Both are restricted. I imagine Utah would definitely match unless we made some crazy offer. I feel like Brewer's a better bet.


----------



## Bulls42 (Jul 22, 2002)

Utah would match? If we offer Wesley Matthews more than $1.8M in year 1 it will put the Jazz over the cap (if they re-sign Fesenko which is a must since Okur is still hurt) and $2.8M if they don't sign Fesenko. I think we can swing that much money. I can see CJ Miles shifting to the 2 for them and Kirilenko and Milsap at the 3 and 4.

My bad, just remembered we bailed them out with the trade exemption.... *hit. Way to shoot ourselves in the foot on that.


----------



## DaBabyBullz (May 26, 2006)

Bulls42 said:


> Utah would match? If we offer Wesley Matthews more than $1.8M in year 1 it will put the Jazz over the cap (if they re-sign Fesenko which is a must since Okur is still hurt) and $2.8M if they don't sign Fesenko. I think we can swing that much money. I can see CJ Miles shifting to the 2 for them and Kirilenko and Milsap at the 3 and 4.
> 
> My bad, just remembered we bailed them out with the trade exemption.... *hit. Way to shoot ourselves in the foot on that.


They got Heyward too, who could play the 2/3, so lets say they got Miles at the 2 and Heyward at the 3. Would they pay the backups much with both starters being young?


----------



## King Joseus (May 26, 2003)

Bulls42 said:


> Utah would match? If we offer Wesley Matthews more than $1.8M in year 1 it will put the Jazz over the cap (if they re-sign Fesenko which is a must since Okur is still hurt) and $2.8M if they don't sign Fesenko. I think we can swing that much money. I can see CJ Miles shifting to the 2 for them and Kirilenko and Milsap at the 3 and 4.
> 
> My bad, just remembered we bailed them out with the trade exemption.... *hit. Way to shoot ourselves in the foot on that.


Also: Utah's already over the cap. It's only luxury tax they'd want to avoid, which wouldn't be an issue unless we made a higher offer than what would be reasonable.


----------



## Bulls42 (Jul 22, 2002)

We need a defensive stopper at the 2. We need to get Tony Allen or Wes Matthews. Whatever it takes to get it done. Kyle Korver and maybe JJ Reddick are not going to get it done defensively.


----------



## King Joseus (May 26, 2003)

Bulls42 said:


> We need a defensive stopper at the 2. We need to get Tony Allen or Wes Matthews. Whatever it takes to get it done. Kyle Korver and maybe JJ Reddick are not going to get it done defensively.


The offseason isn't done. I'm confident that our issues there defensively will be addressed.


----------



## Merk (May 24, 2006)

What about Shaq?

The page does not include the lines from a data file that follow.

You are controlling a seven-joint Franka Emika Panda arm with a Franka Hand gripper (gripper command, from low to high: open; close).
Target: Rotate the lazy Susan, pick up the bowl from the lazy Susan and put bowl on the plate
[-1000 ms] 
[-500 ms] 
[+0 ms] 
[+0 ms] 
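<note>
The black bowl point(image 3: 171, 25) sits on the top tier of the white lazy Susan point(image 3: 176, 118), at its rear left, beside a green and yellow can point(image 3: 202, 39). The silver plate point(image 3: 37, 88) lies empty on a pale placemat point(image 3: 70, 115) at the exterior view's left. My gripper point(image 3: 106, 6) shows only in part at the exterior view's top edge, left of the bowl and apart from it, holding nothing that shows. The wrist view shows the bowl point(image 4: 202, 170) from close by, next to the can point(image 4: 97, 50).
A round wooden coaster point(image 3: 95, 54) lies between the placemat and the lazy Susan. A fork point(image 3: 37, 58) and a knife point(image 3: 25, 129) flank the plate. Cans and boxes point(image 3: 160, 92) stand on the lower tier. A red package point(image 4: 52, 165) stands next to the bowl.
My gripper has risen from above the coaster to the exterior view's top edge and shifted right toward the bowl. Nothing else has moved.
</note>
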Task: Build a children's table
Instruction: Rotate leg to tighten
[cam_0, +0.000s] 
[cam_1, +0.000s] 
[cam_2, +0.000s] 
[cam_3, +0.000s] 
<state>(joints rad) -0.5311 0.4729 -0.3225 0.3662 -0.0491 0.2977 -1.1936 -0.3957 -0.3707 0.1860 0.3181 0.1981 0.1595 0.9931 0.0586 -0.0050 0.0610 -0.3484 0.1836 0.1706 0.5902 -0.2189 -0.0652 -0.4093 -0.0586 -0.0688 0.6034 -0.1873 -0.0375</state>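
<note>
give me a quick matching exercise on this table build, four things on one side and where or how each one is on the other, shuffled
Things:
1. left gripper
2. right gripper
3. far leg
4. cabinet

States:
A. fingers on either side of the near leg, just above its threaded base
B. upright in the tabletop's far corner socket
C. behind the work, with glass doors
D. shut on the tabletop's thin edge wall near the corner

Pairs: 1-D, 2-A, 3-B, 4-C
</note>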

Yea he is clearly not the player he was but he could be a good fit in a part time role and at least give us some options against the bigger front courts we face. Not sure if he would even come here but what are peoples thoughts?


----------



## jnrjr79 (Apr 18, 2003)

Merk said:


> What about Shaq? Yea he is clearly not the player he was but he could be a good fit in a part time role and at least give us some options against the bigger front courts we face. Not sure if he would even come here but what are peoples thoughts?

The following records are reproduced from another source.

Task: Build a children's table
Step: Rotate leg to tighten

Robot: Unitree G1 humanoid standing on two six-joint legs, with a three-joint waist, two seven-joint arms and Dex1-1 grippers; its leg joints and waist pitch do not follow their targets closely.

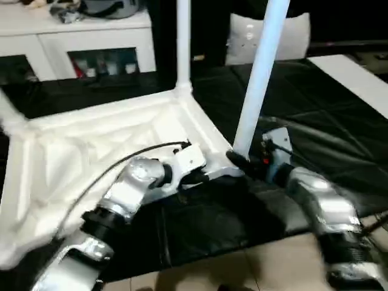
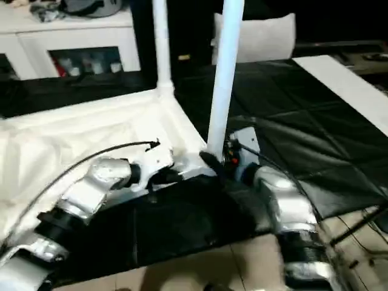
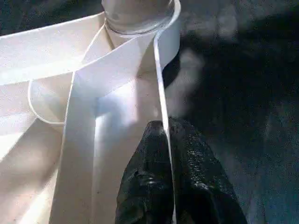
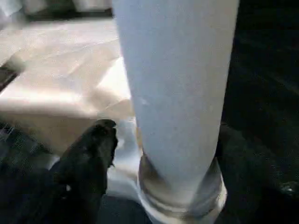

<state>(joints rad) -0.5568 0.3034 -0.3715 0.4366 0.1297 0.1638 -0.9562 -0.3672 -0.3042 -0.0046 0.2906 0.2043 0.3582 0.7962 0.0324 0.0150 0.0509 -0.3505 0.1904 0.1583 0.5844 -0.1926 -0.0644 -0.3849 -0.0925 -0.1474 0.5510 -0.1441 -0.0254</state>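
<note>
The children's table lies upside down on the black mat, its ribbed white top (image 1: 91, 151) facing up. One white leg (image 1: 183, 42) stands in the far corner socket. A second leg (image 1: 260, 73) stands upright in the near right corner socket (image 3: 140, 18). My left gripper (image 3: 163, 128) is shut on the thin rim of the top (image 3: 161, 84), just beside that socket. My right gripper (image 1: 242, 162) sits at the base of the near leg (image 4: 177, 84), one black finger (image 4: 91, 158) on each side of it, with a small gap showing between finger and leg.
A white cabinet with glass doors (image 1: 91, 42) stands at the back left, and a white pillow (image 1: 285, 36) behind the mat. A white board (image 1: 357, 79) lies at the right. The black mat (image 1: 327, 133) ends near me at the tiled floor (image 1: 242, 267).
</note>
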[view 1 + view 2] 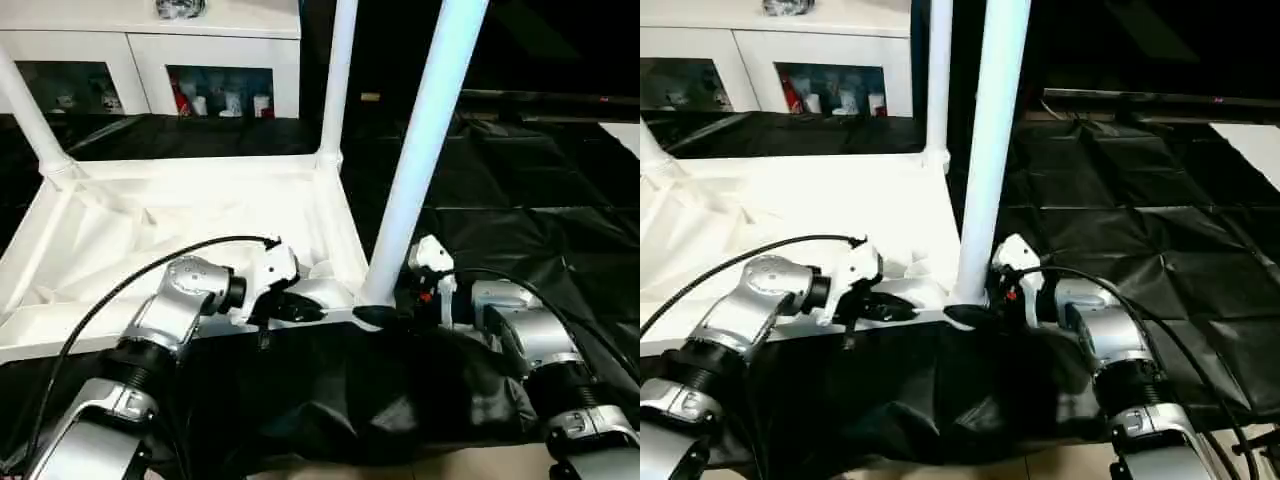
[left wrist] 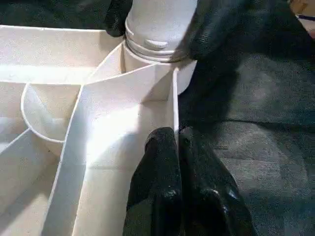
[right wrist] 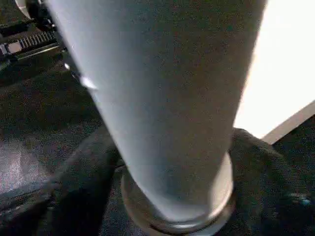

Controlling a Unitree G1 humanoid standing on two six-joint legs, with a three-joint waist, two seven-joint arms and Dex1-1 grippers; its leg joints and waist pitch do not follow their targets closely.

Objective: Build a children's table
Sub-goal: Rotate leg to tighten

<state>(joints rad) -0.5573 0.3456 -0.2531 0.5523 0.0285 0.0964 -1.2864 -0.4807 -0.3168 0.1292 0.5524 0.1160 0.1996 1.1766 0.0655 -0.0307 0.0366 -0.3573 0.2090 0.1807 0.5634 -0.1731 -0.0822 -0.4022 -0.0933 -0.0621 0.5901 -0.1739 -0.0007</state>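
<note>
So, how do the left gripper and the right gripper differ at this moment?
The left gripper is shut, its fingers pressed together on the thin rim wall of the table top; the right gripper stands wide, its fingers on both sides of the nearest leg. The left gripper works on the flat top, the right gripper at the upright leg's base. Both meet at the same near corner socket.

head pair: looks forward and down over both forearms, a little apart sideways, sharing the upturned table top (image 1: 150, 230) and near corner leg (image 1: 425, 140) | left wrist: close, along its fingers (image 2: 167, 187), facing that leg's socket (image 2: 152, 49) | right wrist: very close on the same leg's base (image 3: 172, 123)
</note>
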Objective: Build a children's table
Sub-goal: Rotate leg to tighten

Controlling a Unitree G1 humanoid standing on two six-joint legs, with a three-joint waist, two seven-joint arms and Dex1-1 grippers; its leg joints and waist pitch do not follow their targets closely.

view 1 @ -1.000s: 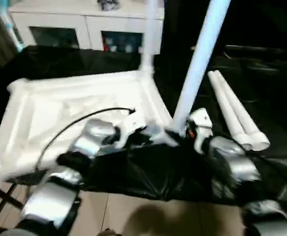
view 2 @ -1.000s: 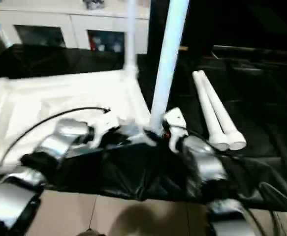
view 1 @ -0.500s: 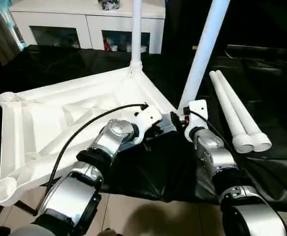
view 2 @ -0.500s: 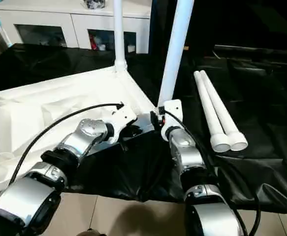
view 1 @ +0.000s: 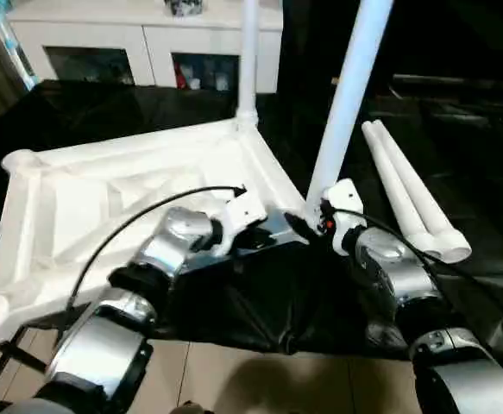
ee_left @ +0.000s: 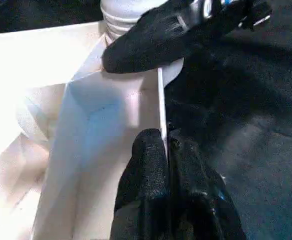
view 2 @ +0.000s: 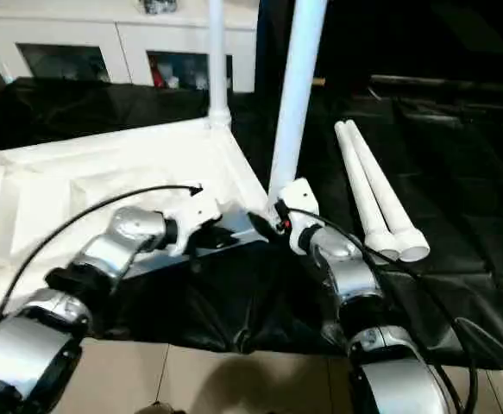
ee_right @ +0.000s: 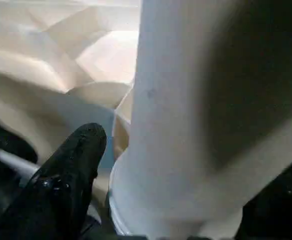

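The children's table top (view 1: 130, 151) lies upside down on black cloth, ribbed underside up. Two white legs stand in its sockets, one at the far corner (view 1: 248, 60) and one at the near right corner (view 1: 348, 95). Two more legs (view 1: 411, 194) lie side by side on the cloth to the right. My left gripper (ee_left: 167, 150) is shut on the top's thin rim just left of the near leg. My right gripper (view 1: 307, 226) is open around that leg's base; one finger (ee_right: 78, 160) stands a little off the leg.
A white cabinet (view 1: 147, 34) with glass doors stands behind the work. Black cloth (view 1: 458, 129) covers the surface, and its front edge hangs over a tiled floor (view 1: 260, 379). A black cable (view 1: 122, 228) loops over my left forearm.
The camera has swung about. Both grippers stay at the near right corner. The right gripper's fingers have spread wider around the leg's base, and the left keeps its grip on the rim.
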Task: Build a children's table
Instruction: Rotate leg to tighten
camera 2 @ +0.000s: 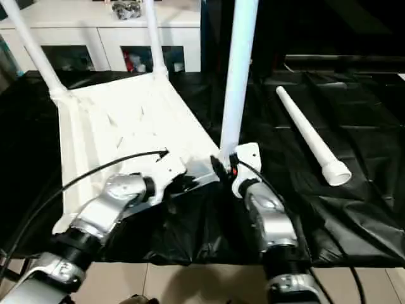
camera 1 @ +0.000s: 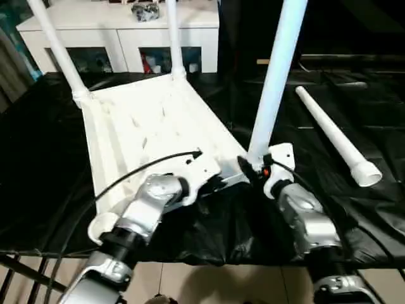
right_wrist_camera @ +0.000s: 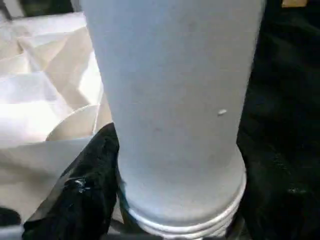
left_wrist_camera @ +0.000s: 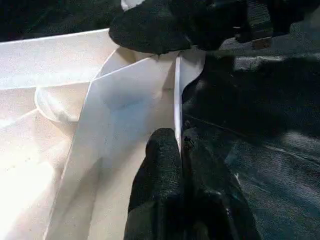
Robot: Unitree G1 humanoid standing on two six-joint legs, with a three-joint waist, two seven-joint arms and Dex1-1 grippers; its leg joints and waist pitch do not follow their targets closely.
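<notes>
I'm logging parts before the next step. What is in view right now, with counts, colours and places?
tabletop: one, white, upside down on the black sheet
standing legs: three, white, upright at tabletop corners, two far, one near
loose leg: one, white, lying on the sheet right of the tabletop
black sheet: one, covering the work surface
cabinet: one, white, behind the table
left gripper: shut on the tabletop's near edge
right gripper: around the near standing leg's base
</notes>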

I like his size, but would rather bring Brad back if he's the same price. Miller is a lot more versatile than Shaq. 

I dread the idea of Shaq trying to keep up with Rose up and down the floor.


----------



## caseyrh (Jun 10, 2003)

jnrjr79 said:


> I like his size, but would rather bring Brad back if he's the same price. Miller is a lot more versatile than Shaq.
> 
> I dread the idea of Shaq trying to keep up with Rose up and down the floor.

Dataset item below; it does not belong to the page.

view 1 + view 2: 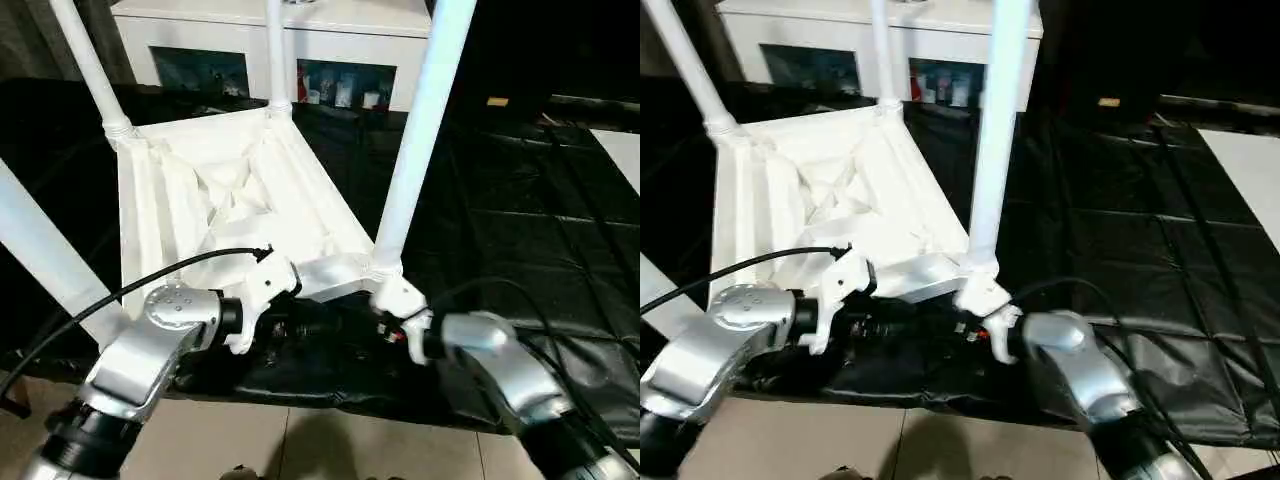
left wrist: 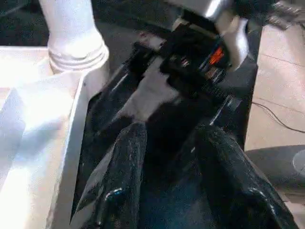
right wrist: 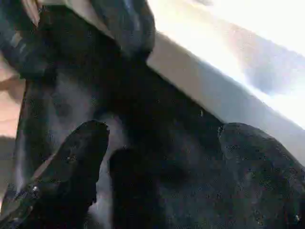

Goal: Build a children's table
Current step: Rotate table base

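Observation:
The children's table [image 1: 190,210] lies upside down on the black-covered work table [image 1: 520,240], its ribbed underside facing up. White legs stand in the corner sockets: far left [image 1: 95,70], far middle [image 1: 276,50], near right [image 1: 420,130] and near left [image 1: 40,250]. Both grippers sit low at the tabletop's near edge, between the two near legs. My left gripper [image 2: 171,131] is open, its fingers [image 2: 119,181] apart over the black cover, beside the white rim. My right gripper [image 3: 167,133] faces it, open wide, next to the near right socket [image 1: 385,268].
A white cabinet [image 1: 300,30] with glass doors stands behind the work table. The work table's front edge runs just under my grippers, with tiled floor [image 1: 300,440] below. A pale panel [image 1: 622,150] lies at the far right.

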Tool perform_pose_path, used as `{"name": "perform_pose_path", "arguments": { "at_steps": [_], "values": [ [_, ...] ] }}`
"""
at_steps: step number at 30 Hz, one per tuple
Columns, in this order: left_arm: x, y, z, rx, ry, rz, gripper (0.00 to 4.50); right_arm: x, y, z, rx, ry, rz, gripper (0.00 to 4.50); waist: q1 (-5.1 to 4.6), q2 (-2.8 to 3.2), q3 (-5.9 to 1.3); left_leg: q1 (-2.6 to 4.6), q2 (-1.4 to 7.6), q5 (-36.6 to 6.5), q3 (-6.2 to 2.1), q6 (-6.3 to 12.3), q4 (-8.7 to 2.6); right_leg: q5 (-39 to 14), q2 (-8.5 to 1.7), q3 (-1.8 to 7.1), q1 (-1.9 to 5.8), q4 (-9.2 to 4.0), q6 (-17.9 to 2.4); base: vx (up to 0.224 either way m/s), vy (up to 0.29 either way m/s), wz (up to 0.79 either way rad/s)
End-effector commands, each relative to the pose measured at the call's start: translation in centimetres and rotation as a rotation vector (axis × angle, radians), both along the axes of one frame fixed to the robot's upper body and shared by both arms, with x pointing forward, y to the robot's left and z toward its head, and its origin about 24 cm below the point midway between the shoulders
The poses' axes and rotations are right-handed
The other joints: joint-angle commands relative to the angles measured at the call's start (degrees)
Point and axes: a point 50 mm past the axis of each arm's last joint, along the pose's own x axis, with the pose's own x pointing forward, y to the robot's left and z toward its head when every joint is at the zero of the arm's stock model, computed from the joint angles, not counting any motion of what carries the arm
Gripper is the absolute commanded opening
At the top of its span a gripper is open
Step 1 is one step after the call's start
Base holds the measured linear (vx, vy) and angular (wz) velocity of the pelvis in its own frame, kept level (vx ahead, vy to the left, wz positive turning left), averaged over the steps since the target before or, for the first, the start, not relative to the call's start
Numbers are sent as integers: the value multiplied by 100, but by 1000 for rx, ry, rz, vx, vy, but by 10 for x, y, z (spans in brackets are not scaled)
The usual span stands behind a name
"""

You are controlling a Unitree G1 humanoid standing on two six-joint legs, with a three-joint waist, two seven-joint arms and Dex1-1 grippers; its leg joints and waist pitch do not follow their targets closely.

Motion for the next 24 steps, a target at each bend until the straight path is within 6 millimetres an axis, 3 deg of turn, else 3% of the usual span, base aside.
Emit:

Never thought i'd hear someone say they'd prefer Brad Miller over another player because of his speed. Crazy thing is it's true.


----------



## jnrjr79 (Apr 18, 2003)

caseyrh said:


> Never thought i'd hear someone say they'd prefer Brad Miller over another player because of his speed. Crazy thing is it's true.



I was thinking the same thing as I typed it. Nuts.


----------



## TwinkieTowers (Jul 16, 2002)

Portland just offered their full MLE to Matthews -- 5 years/$33 million.

http://sports.yahoo.com/nba/news;_ylt=AiuPI5jGi2cZAXOqi0gYQd28vLYF?slug=ys-matthewsblazers071010


----------



## caseyrh (Jun 10, 2003)

TwinkieTowers said:


> Portland just offered their full MLE to Matthews -- 5 years/$33 million.
> 
> http://sports.yahoo.com/nba/news;_ylt=AiuPI5jGi2cZAXOqi0gYQd28vLYF?slug=ys-matthewsblazers071010


crazy


----------



## BenDengGo (Feb 1, 2004)

if orlando matches, the bulls could do a sign and trade with either matthews or morrow.

warriors will not match, since they signed dorrelle wright. so the bulls tell them to match the nets' offer and trade him to the bulls for 2nd round picks. same with matthews.
the matching team cant trade him to the team, where the player signed the offer sheet.

ideally the bulls have one day time, to make this happen, in case orlando halts the process by waiting the whole 7 days. jj signed his os atleast a day before the other two did.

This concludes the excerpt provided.